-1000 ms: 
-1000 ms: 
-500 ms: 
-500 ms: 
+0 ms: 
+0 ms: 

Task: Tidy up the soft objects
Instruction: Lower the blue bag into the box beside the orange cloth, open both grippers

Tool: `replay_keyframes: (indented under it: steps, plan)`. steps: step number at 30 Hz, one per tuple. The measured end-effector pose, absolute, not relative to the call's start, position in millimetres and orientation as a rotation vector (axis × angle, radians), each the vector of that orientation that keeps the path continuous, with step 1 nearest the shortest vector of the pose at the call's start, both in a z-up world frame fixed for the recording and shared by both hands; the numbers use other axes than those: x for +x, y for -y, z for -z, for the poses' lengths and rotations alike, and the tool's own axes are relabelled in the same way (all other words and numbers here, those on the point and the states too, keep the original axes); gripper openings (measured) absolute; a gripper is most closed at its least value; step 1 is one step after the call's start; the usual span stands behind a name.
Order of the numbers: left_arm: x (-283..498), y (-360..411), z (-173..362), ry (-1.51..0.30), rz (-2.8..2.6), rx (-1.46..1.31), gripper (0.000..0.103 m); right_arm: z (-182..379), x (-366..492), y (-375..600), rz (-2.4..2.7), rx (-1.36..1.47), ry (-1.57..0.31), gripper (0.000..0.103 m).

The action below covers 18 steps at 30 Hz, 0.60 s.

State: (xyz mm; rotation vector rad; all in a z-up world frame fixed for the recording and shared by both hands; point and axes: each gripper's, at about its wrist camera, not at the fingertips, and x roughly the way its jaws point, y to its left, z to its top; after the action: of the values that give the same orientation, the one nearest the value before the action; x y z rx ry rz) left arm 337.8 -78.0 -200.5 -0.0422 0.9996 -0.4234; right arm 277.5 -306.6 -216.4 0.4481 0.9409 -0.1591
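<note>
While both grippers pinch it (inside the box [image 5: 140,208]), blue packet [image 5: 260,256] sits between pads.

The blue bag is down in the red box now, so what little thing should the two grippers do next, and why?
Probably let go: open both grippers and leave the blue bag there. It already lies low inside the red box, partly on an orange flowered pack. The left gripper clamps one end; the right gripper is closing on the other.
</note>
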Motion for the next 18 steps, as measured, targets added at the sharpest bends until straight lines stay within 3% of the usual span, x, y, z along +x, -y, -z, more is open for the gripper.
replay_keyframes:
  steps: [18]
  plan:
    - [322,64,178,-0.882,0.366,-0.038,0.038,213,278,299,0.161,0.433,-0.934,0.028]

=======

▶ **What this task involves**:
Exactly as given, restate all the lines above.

▶ **Output of the task**:
-1000 ms: 
-1000 ms: 
-500 ms: 
-500 ms: 
+0 ms: 
+0 ms: 

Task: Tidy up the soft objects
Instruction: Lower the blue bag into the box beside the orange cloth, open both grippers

Tool: `replay_keyframes: (indented under it: steps, plan)`. steps: step number at 30 Hz, one per tuple. The measured end-effector pose, absolute, not relative to the call's start, position in millimetres and orientation as a rotation vector (axis × angle, radians), each the vector of that orientation that keeps the path continuous, with step 1 nearest the shortest vector of the pose at the call's start, both in a z-up world frame fixed for the recording and shared by both hands; the numbers use other axes than those: x for +x, y for -y, z for -z, for the poses' lengths and rotations alike, and the tool's own axes are relabelled in the same way (all other words and numbers here, those on the point and the states too, keep the original axes); gripper openings (measured) absolute; a gripper is most closed at its least value; step 1 is one step after the call's start; the usual span stands behind a name.
Order of the numbers: left_arm: x (-283..498), y (-360..411), z (-173..362), ry (-1.51..0.30), rz (-2.8..2.6), rx (-1.46..1.31), gripper (0.000..0.103 m); right_arm: z (-182..379), x (-366..492), y (-375..600), rz (-2.4..2.7), rx (-1.36..1.47), ry (-1.57..0.31), gripper (0.000..0.103 m).

The action below covers 18 steps at 30 Hz, 0.60 s.

State: (xyz mm; rotation vector rad; all in a z-up world frame fixed for the recording and shared by both hands; point and axes: each gripper's, at about its wrist camera, not at the fingertips, and x roughly the way its jaws point, y to its left, z to its top; after the action: of the values that give the same orientation, the one nearest the value before the action; x y z rx ry rz) left arm 337.8 -78.0 -200.5 -0.0422 0.9996 -0.4234; right arm 277.5 -306.6 -216.4 0.4481 0.9409 -0.1591
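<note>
While both grippers pinch it (inside the box [image 5: 140,208]), blue packet [image 5: 260,256] sits between pads.

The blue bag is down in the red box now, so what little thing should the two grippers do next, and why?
Probably let go: open both grippers and leave the blue bag there. It already lies low inside the red box, partly on an orange flowered pack. The left gripper clamps one end; the right gripper is closing on the other.
</note>
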Motion for the next 18 steps, as measured, targets added at the sharpest bends until straight lines stay within 3% of the usual span, x, y, z along +x, -y, -z, more is open for the gripper.
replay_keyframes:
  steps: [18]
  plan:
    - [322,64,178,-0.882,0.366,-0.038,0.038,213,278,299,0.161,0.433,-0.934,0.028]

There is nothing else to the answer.